# Kimchi



## Ucmd (Sep 1, 2014)

I am trying to copy a brand of kimchi that I buy. Recipe that I found on line sounds simple. Brine napa cabbage for 12 hours. Then ferment with scallions, ginger, garlic, fish sauce,sea veges, pinch of sugar, salt to taste. Ferment for two days and then refrigerate.


I have a feeling this batch is going to suck. Does anyone have pointers.


----------



## sachem allison (Sep 1, 2014)

well, you will need some rice flour and you need to ferment longer and where are the chilies? take the rice four and make a paste of it, rub it between the cabbage leaves, with ground chilies. This will aid in the fermentation. Add all the ingredients and let ferment at least a week or longer. I will see if I can find my Kimchi recipe. it might actually be somewhere on the forum here.


----------



## Benuser (Sep 1, 2014)

See Sachem's post @ nr 5

http://www.kitchenknifeforums.com/showthread.php/16035-Kim-Chee-I-love-thee


----------



## knyfeknerd (Sep 1, 2014)

Roy Choi's recipe from his L.A. Son book is pretty darn good. 
You must get some Gochugaru (KochuKaru) -dried & coarse ground Korean chiles. 


Paste:
1 cup Gochugaru
1 cup peeled onion
1/2 cup H2O
15 Peeled Garlic Cloves
1/4 cup peeled chopped fresh ginger
2 Tbsp Kosher salt
2 Tbsp sugar
1/4 cup+ Fish Sauce
2 Tbsp Natural Rice Vinegar
1 Tbsp Soy Sauce

Puree all these ingredients and set aside

Vegetables:
4 Cups H2O
1 Tbsp Kosher Salt
1 Large Napa Cabbage
1/2 Bunch Fresh Chives-cut into 1/4 inch batons
1/2 cup jarred baby oysters
1 Tbsp salted baby shrimp

Soak the cabbage in the salt H2o for 2-3 hrs at room temperature. Drain the cabbage and mix the paste, chives and oyster/shrimp between the leaves of the cabbage. Coat the exterior of the cabbage with the remaining paste.
Keep in a jar at room temp for at least 2 days. Refrigerate and will be ready in 2 weeks. Will keep indefinitely. 

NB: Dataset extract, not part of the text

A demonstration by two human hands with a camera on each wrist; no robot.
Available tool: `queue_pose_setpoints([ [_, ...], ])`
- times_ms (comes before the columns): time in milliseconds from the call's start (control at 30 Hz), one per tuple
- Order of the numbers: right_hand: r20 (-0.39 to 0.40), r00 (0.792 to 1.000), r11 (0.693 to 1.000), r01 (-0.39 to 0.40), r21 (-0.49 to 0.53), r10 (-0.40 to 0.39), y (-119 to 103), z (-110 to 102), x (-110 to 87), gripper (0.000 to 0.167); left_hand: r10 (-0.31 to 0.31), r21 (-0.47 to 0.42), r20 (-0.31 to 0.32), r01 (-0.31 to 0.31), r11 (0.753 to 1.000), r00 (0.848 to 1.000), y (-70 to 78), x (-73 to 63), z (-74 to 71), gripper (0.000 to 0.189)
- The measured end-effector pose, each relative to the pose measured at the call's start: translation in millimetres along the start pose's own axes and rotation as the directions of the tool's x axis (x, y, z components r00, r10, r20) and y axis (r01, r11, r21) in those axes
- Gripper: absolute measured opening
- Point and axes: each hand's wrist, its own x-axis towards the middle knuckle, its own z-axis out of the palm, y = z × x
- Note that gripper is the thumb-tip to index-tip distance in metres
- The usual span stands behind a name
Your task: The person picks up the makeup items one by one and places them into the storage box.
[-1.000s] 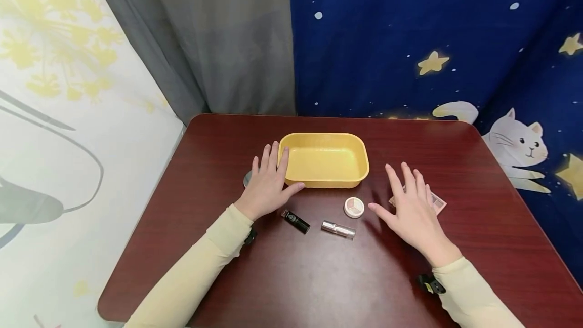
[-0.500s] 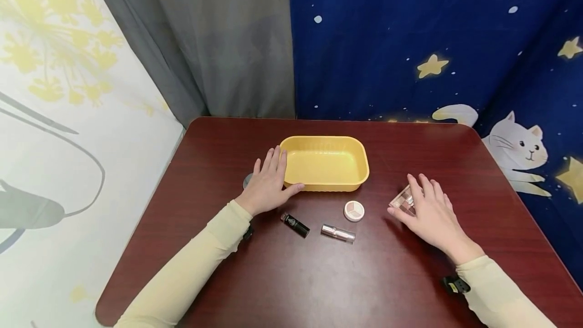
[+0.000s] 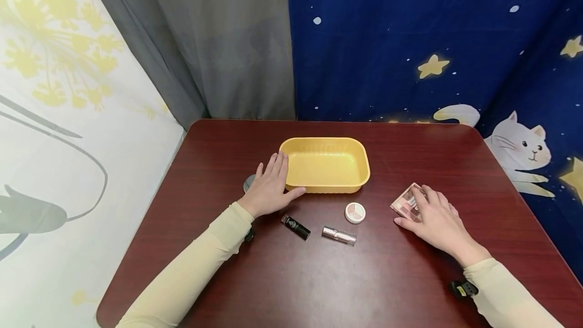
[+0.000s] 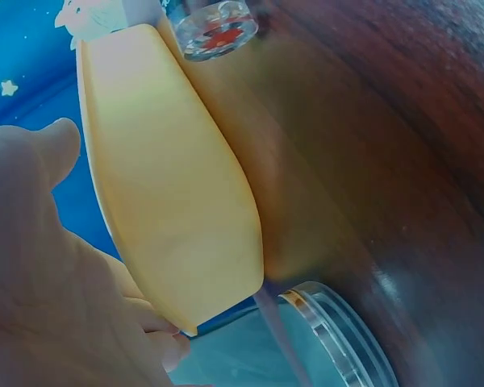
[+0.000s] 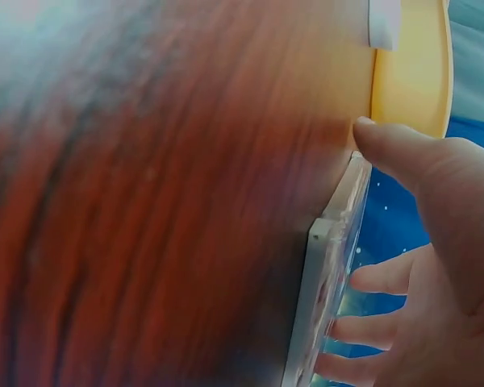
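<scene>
I'm reaching over flat pink palette [image 3: 403,205], right of yellow plastic tub [image 3: 326,188], right hand [image 3: 439,226] fingers spread, holding nothing; sideways nudging risks skidding.

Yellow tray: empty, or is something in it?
Empty: in the head view, the yellow tray shows only its bare floor and walls. The left hand hides part of its left side.

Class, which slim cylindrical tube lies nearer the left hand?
The black cylindrical tube with white markings; the silver cylindrical tube lies farther right, farther from the left hand.
</scene>
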Motion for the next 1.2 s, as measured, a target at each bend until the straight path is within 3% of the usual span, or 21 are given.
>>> queue_pose_setpoints([
  [733,-0.011,1.0,1.0,-0.019,0.021,0.02,7.9,1.3,1.3,0.09,-0.037,0.013,-0.004,0.037,0.999,0.999,0.6,-2.4,1.0,0.104],
  [1200,0.032,0.999,0.999,-0.044,0.021,0.044,6.0,-1.8,4.5,0.092,-0.077,-0.011,0.009,0.077,0.997,0.997,-1.6,-3.8,3.7,0.104],
])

I made this recipe without the shrimp and oyster and it was still awesome. I've also "Kimchi'ed" other veggies with this paste recipe. Kimchi onions rock!


----------



## Ucmd (Sep 1, 2014)

sachem allison said:


> well, you will need some rice flour and you need to ferment longer and where are the chilies? take the rice four and make a paste of it, rub it between the cabbage leaves, with ground chilies. This will aid in the fermentation. Add all the ingredients and let ferment at least a week or longer. I will see if I can find my Kimchi recipe. it might actually be somewhere on the forum here.




I did not forget Korean chilies. I noticed some recipes use rice flower and some do not. I only made two jars and will modify depending on results. They are fermenting on countertop now. I am addicted to this stuff.


----------



## Ucmd (Sep 1, 2014)

Thanks all for input.


----------



## Ucmd (Sep 1, 2014)

I think I am afraid of fermenting seafood. Any thoughts on safety here. I have young children.


----------



## sachem allison (Sep 1, 2014)

I'm going to make this one once I get better. I make a very similar version cause I loves a good pickle. http://www.maangchi.com/recipe/oisobagi-kimchi:bonappetit:


----------



## Ucmd (Sep 1, 2014)

Damn that looks good. I saw a recipe above that uses vinegar. Won't that impede fermentation.


----------



## sachem allison (Sep 1, 2014)

no vinegar is made through fermentation using a" mother of vinegar bacteria" that causes the conversion of alcohol and sugar into acetic acid. Sometimes store bought vinegar will have some mother in it but, more often than not it has been pasteurized and isn't at high enough acidity to kill the bacteria in the kimchi. The fermentation in kimchi is caused by the natural yeast on the cabbage which converts the sugars into acetic acid making it sour. The addition of vinegar just speeds up the souring process.


----------



## BeerChef (Sep 2, 2014)

We make an American wild ale fermented Kimchi at the restaurant every so often. Comes out great and ties the whole beer thing into the mix which fits our theme well.


----------



## Asteger (Sep 2, 2014)

About the vinegar, it prob depends on what you're making the kimchi for. If you like it sour and/or want to use it for tchigae or bokumbap, etc, then it's prob a good idea. Or maybe you like the fresher-tasting stuff. Or both. Without checking, I don't think the vinegar would be traditional though.


----------



## 9mmbhp (Sep 2, 2014)

Ucmd said:


> I think I am afraid of fermenting seafood. Any thoughts on safety here. I have young children.



Well, Koreans have been doing it for a long time... fresh oysters are commonly used as are dried anchovies or shrimp.

Seafood adds an umami dimension that is noticeable.

This is a good site with recipes: http://park.org/Cdrom/Pavilions/Kimchi/


----------



## panda (Sep 3, 2014)

I like to add daikon and red Fresno peppers, but the salted baby shrimp and rice flour are absolutely necessary.


----------



## Ucmd (Sep 3, 2014)

Well, I let if ferment three day and tried a bit. It's ok but not what I am looking for. 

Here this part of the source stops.